Task to carry out: Reproduce the listing below precisely, leaving every line intact.

--

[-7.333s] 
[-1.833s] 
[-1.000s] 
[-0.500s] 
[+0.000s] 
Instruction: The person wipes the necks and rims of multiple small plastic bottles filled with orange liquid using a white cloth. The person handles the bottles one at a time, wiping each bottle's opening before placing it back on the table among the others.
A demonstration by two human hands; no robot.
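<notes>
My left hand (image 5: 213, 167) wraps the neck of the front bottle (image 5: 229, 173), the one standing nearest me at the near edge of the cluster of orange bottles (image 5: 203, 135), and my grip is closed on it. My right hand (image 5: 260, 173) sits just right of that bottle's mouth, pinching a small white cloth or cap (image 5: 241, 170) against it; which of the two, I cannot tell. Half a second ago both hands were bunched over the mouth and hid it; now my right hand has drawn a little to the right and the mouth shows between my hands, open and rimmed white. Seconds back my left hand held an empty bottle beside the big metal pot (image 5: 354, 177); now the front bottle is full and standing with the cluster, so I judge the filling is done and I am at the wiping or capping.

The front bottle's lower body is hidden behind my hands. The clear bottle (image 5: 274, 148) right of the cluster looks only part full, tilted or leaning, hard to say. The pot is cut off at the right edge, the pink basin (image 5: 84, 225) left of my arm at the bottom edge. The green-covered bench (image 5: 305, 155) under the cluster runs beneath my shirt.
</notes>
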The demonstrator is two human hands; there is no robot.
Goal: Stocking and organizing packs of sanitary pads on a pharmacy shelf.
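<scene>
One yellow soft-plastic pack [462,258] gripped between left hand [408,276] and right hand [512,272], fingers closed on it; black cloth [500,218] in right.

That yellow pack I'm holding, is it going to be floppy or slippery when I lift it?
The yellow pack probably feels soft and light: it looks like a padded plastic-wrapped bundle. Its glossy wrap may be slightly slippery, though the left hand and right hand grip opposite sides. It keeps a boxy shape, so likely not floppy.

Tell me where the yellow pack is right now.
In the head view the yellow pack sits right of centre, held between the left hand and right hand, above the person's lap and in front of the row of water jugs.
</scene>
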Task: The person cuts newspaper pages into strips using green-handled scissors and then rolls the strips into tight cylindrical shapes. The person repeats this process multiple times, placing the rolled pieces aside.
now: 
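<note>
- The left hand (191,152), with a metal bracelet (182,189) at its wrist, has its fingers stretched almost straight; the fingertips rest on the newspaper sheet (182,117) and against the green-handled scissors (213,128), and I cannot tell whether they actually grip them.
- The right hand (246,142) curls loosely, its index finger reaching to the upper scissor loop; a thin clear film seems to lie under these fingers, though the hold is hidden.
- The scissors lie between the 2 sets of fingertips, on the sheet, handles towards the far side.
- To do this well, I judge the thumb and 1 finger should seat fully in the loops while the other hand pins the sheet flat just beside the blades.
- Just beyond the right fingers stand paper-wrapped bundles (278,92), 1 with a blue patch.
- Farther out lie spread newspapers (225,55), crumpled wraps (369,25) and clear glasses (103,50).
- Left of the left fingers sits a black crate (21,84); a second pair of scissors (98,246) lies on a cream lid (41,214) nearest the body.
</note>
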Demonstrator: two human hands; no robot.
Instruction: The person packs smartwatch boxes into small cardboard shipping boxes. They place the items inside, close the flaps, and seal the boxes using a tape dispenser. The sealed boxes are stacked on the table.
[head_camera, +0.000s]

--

Response to the task:
[-7.333s] 
[-1.833s] 
[-1.000s] 
[-0.500s] 
[+0.000s] 
Instruction: The person wipes the necks and rims of multiple small plastic bottles filled with orange liquid using a white cloth. The person handles the bottles one at a time, wiping each bottle's opening before placing it back on the table among the others.
A demonstration by two human hands; no robot.
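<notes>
My left hand (image 5: 213, 167) wraps the neck of the front bottle (image 5: 229, 173), the one standing nearest me at the near edge of the cluster of orange bottles (image 5: 203, 135), and my grip is closed on it. My right hand (image 5: 260, 173) sits just right of that bottle's mouth, pinching a small white cloth or cap (image 5: 241, 170) against it; which of the two, I cannot tell. Half a second ago both hands were bunched over the mouth and hid it; now my right hand has drawn a little to the right and the mouth shows between my hands, open and rimmed white. Seconds back my left hand held an empty bottle beside the big metal pot (image 5: 354, 177); now the front bottle is full and standing with the cluster, so I judge the filling is done and I am at the wiping or capping.

The front bottle's lower body is hidden behind my hands. The clear bottle (image 5: 274, 148) right of the cluster looks only part full, tilted or leaning, hard to say. The pot is cut off at the right edge, the pink basin (image 5: 84, 225) left of my arm at the bottom edge. The green-covered bench (image 5: 305, 155) under the cluster runs beneath my shirt.
</notes>
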The demonstrator is two human hands; there is no robot.
Goal: Stocking and organizing packs of sanitary pads on a pharmacy shelf.
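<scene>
One yellow soft-plastic pack [462,258] gripped between left hand [408,276] and right hand [512,272], fingers closed on it; black cloth [500,218] in right.

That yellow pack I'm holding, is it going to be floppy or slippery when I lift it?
The yellow pack probably feels soft and light: it looks like a padded plastic-wrapped bundle. Its glossy wrap may be slightly slippery, though the left hand and right hand grip opposite sides. It keeps a boxy shape, so likely not floppy.

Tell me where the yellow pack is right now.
In the head view the yellow pack sits right of centre, held between the left hand and right hand, above the person's lap and in front of the row of water jugs.
</scene>
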Task: The person cuts newspaper pages into strips using green-handled scissors and then rolls the strips into tight cylindrical shapes. The person repeats this process multiple times, placing the rolled pieces aside.
now: 
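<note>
- The left hand (191,152), with a metal bracelet (182,189) at its wrist, has its fingers stretched almost straight; the fingertips rest on the newspaper sheet (182,117) and against the green-handled scissors (213,128), and I cannot tell whether they actually grip them.
- The right hand (246,142) curls loosely, its index finger reaching to the upper scissor loop; a thin clear film seems to lie under these fingers, though the hold is hidden.
- The scissors lie between the 2 sets of fingertips, on the sheet, handles towards the far side.
- To do this well, I judge the thumb and 1 finger should seat fully in the loops while the other hand pins the sheet flat just beside the blades.
- Just beyond the right fingers stand paper-wrapped bundles (278,92), 1 with a blue patch.
- Farther out lie spread newspapers (225,55), crumpled wraps (369,25) and clear glasses (103,50).
- Left of the left fingers sits a black crate (21,84); a second pair of scissors (98,246) lies on a cream lid (41,214) nearest the body.
</note>
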Demonstrator: two human hands; no robot.
Instruction: The person packs smartwatch boxes into small cardboard shipping boxes. They place the items inside, close the flaps, and seal the boxes using a tape dispenser. The sealed boxes are stacked on the table.
[head_camera, +0.000s]

This completes the output for the exercise.